Southeastern Section - 66th Annual Meeting - 2017

Paper No. 1-6
Presentation Time: 10:15 AM

FLUSHING THE SAPROLITE: BASEFLOW AND QUICKFLOW AGE VARIABILITY IN THE STREAMFLOW OF A DEEPLY-WEATHERED PIEDMONT WATERSHED


HARMAN, Ciaran J., PUTNAM, Shane, COSANS, Cassandra and WILUSZ, Daniel C., Department of Environmental Health and Engineering, Johns Hopkins University, 3400 N Charles Street, Baltimore, MD 21218, charman1@jhu.edu

Catchments in the Piedmont physiographic province draining to the Chesapeake Bay are characterized by deep profiles of weathered crystalline bedrock. These catchments can have sustained baseflow even during long periods of drought, while also responding quickly to rainfall events. Precipitation flows through these catchments along a network of shifting flow pathways generating a distribution of water ages in streams.
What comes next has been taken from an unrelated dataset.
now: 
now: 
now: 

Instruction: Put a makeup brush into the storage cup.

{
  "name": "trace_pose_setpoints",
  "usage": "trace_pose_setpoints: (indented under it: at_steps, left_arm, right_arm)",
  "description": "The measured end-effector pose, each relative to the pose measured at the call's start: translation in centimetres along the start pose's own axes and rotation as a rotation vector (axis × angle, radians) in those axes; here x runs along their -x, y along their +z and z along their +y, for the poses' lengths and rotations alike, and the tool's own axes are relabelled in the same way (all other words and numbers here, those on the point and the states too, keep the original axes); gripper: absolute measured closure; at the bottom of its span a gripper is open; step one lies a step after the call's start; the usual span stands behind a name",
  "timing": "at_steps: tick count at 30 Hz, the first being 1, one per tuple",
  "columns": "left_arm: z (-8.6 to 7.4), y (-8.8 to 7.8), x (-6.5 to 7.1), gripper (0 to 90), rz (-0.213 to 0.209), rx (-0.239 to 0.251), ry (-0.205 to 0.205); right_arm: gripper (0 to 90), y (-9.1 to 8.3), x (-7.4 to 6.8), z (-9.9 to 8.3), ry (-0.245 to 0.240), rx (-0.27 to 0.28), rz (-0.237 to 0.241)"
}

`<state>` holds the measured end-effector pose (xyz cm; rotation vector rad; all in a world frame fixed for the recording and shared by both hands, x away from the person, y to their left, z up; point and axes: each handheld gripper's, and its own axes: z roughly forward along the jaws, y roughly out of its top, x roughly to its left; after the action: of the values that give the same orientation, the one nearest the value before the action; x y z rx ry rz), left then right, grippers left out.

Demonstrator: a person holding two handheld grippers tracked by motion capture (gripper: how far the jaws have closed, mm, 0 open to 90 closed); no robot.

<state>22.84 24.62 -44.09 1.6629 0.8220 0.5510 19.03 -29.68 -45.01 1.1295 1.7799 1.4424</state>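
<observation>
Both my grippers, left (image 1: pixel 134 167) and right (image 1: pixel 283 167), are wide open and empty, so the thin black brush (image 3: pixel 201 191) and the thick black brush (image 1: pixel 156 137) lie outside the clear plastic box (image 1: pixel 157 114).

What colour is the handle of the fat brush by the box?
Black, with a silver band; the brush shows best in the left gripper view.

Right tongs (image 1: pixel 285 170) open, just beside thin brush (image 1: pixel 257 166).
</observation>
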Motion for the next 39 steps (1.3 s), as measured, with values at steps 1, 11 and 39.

While flow pathways are difficult to observe at catchment scale, the distribution of water ages can be inferred from the study of environmental tracers, providing insights into how catchments transport water and associated solutes. Here we present on-going research from a small forested watershed, Pond Branch in Baltimore County, Maryland, aimed at better understanding how the fast and slow pathways in these catchments interact over multiple time scales, and how response dynamics and transit times are related to catchment structure. The work employs a combination of high frequency water sampling for stable water isotopes, dissolved gas sampling, watershed modeling and geophysical surveys. Geophysics results indicate that tens of meters of saprolite underlie the hillslope in the study watersheds, and that the bedrock topography is inverted with respect to surface topography, reaching higher elevations under the stream, and lower under adjacent ridges. Dissolved gas sampling indicates that the mean age of baseflow is on the order of 5 years, while high frequency isotope sampling and transport modeling suggests that the quickflow component of discharge is composed of a mixture of event and pre-event water mobilized from the valley bottom and riparian zone, which make up only 2% of the total catchment area. These results suggest that in this and similar watersheds uplands and lowlands integrate hydrologic inputs over very distinct ranges of timescales. Slowly-varying older baseflow is overprinted by higher-frequency dynamics generated in a relatively small area of the watershed. This set of dynamics suggests that the catchment-scale implications of short-term studies of water quality should be assessed with caution, and long term changes in bay watershed management will be necessary to realize improvements to bay water quality due to the volume of stored groundwater that must first be flushed.